**ACTIVITY**. A word-for-word reproduction of the data below is needed, with no pictures in it.

**DATASET EXCERPT**.
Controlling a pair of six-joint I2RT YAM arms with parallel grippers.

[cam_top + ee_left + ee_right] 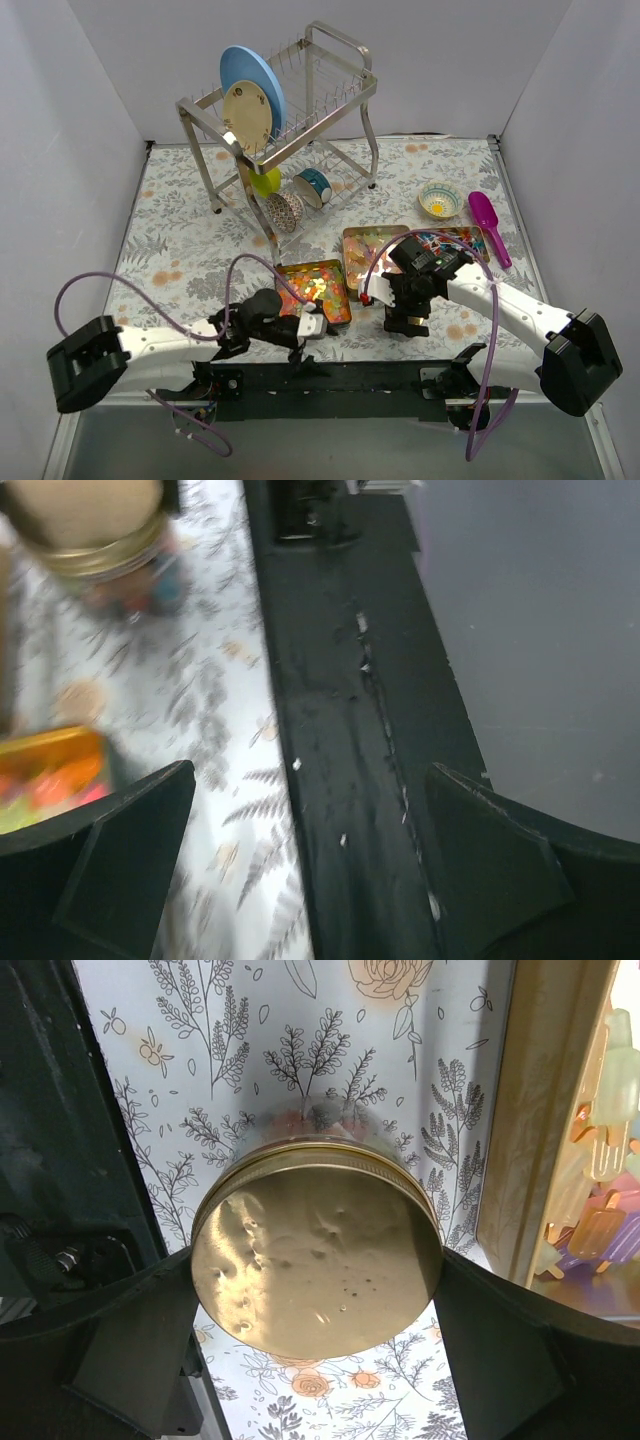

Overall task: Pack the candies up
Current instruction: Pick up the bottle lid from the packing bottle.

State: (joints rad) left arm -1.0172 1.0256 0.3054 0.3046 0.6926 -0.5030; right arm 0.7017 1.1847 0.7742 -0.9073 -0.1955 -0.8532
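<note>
Your white walls [70,120] close in a floral counter [170,220]. Left claw [312,327] gapes wide at the near edge. The candies [318,288] fill trays [310,265] mid-counter. Right claw [407,320] stands wide, astride the gold lid [315,1250].

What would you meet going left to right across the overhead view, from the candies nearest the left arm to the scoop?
In order: orange-yellow candies in the near tin → candies in the middle tin → patterned bowl → purple scoop.
</note>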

**EXERCISE SOLUTION**.
Controlling a pair of six-joint I2RT YAM arms with parallel grippers.

[cam_top + ee_left + ee_right] 

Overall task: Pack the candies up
Current instruction: Pick up the bottle lid from the packing bottle.

State: (joints rad) left arm -1.0172 1.0256 0.3054 0.3046 0.6926 -0.5030; right arm 0.7017 1.1847 0.7742 -0.9073 -0.1955 -0.8532
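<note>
Your white walls [70,120] close in a floral counter [170,220]. Left claw [312,327] gapes wide at the near edge. The candies [318,288] fill trays [310,265] mid-counter. Right claw [407,320] stands wide, astride the gold lid [315,1250].

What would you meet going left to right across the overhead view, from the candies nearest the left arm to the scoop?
In order: orange-yellow candies in the near tin → candies in the middle tin → patterned bowl → purple scoop.
</note>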

The exercise is done.